* COLLECTED MATERIAL
☆ ☆ ☆ ☆

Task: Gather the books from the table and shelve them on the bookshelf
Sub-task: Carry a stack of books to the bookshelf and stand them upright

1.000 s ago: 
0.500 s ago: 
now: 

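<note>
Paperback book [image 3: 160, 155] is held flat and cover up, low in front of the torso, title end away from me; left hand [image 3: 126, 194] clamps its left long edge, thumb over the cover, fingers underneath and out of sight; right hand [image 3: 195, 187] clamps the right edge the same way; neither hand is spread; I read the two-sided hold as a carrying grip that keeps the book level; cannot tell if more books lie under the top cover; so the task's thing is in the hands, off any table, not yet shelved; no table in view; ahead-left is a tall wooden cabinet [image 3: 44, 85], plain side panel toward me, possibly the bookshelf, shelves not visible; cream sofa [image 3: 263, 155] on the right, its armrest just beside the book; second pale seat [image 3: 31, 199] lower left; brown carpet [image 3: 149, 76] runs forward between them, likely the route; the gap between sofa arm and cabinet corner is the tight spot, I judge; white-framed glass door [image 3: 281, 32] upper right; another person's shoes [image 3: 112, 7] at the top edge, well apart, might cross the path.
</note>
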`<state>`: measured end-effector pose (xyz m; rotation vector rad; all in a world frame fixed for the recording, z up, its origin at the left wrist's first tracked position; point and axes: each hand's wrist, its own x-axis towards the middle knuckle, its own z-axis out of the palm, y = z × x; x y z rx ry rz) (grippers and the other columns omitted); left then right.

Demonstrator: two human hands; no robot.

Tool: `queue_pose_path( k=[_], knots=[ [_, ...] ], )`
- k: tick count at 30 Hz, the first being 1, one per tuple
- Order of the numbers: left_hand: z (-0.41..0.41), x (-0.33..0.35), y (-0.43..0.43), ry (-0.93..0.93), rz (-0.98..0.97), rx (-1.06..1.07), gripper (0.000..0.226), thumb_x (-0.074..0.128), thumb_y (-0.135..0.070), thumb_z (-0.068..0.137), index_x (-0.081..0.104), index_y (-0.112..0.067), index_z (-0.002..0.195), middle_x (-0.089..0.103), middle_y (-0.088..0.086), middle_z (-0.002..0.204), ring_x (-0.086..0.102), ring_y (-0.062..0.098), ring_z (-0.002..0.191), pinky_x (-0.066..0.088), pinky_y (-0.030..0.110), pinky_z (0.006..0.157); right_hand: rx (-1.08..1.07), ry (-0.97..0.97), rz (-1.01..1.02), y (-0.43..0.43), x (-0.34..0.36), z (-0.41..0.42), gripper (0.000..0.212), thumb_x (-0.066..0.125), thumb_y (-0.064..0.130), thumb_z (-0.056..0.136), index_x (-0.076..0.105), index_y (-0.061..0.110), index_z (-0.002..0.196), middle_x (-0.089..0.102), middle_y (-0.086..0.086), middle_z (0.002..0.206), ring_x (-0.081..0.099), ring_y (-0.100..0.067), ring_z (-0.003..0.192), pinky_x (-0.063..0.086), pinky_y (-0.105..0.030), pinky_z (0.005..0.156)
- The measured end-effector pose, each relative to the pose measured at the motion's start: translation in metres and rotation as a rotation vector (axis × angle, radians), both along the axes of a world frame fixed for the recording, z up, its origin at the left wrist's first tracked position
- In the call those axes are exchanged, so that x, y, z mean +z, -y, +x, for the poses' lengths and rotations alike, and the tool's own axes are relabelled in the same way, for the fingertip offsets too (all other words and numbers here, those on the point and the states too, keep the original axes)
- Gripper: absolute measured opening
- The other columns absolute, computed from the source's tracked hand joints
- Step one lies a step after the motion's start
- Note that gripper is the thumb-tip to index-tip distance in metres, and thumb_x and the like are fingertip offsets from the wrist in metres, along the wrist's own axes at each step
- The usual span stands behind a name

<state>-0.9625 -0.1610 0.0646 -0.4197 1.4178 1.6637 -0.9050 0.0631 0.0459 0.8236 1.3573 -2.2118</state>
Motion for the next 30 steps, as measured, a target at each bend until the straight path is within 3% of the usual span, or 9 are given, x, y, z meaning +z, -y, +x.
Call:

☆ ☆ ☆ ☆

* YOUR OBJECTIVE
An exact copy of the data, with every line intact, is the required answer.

* ANSWER BOX
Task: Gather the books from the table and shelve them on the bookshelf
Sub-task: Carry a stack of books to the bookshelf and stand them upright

1.000 s ago: 
0.500 s ago: 
now: 

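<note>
Paperback book [image 3: 160, 155] is held flat and cover up, low in front of the torso, title end away from me; left hand [image 3: 126, 194] clamps its left long edge, thumb over the cover, fingers underneath and out of sight; right hand [image 3: 195, 187] clamps the right edge the same way; neither hand is spread; I read the two-sided hold as a carrying grip that keeps the book level; cannot tell if more books lie under the top cover; so the task's thing is in the hands, off any table, not yet shelved; no table in view; ahead-left is a tall wooden cabinet [image 3: 44, 85], plain side panel toward me, possibly the bookshelf, shelves not visible; cream sofa [image 3: 263, 155] on the right, its armrest just beside the book; second pale seat [image 3: 31, 199] lower left; brown carpet [image 3: 149, 76] runs forward between them, likely the route; the gap between sofa arm and cabinet corner is the tight spot, I judge; white-framed glass door [image 3: 281, 32] upper right; another person's shoes [image 3: 112, 7] at the top edge, well apart, might cross the path.
</note>
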`<state>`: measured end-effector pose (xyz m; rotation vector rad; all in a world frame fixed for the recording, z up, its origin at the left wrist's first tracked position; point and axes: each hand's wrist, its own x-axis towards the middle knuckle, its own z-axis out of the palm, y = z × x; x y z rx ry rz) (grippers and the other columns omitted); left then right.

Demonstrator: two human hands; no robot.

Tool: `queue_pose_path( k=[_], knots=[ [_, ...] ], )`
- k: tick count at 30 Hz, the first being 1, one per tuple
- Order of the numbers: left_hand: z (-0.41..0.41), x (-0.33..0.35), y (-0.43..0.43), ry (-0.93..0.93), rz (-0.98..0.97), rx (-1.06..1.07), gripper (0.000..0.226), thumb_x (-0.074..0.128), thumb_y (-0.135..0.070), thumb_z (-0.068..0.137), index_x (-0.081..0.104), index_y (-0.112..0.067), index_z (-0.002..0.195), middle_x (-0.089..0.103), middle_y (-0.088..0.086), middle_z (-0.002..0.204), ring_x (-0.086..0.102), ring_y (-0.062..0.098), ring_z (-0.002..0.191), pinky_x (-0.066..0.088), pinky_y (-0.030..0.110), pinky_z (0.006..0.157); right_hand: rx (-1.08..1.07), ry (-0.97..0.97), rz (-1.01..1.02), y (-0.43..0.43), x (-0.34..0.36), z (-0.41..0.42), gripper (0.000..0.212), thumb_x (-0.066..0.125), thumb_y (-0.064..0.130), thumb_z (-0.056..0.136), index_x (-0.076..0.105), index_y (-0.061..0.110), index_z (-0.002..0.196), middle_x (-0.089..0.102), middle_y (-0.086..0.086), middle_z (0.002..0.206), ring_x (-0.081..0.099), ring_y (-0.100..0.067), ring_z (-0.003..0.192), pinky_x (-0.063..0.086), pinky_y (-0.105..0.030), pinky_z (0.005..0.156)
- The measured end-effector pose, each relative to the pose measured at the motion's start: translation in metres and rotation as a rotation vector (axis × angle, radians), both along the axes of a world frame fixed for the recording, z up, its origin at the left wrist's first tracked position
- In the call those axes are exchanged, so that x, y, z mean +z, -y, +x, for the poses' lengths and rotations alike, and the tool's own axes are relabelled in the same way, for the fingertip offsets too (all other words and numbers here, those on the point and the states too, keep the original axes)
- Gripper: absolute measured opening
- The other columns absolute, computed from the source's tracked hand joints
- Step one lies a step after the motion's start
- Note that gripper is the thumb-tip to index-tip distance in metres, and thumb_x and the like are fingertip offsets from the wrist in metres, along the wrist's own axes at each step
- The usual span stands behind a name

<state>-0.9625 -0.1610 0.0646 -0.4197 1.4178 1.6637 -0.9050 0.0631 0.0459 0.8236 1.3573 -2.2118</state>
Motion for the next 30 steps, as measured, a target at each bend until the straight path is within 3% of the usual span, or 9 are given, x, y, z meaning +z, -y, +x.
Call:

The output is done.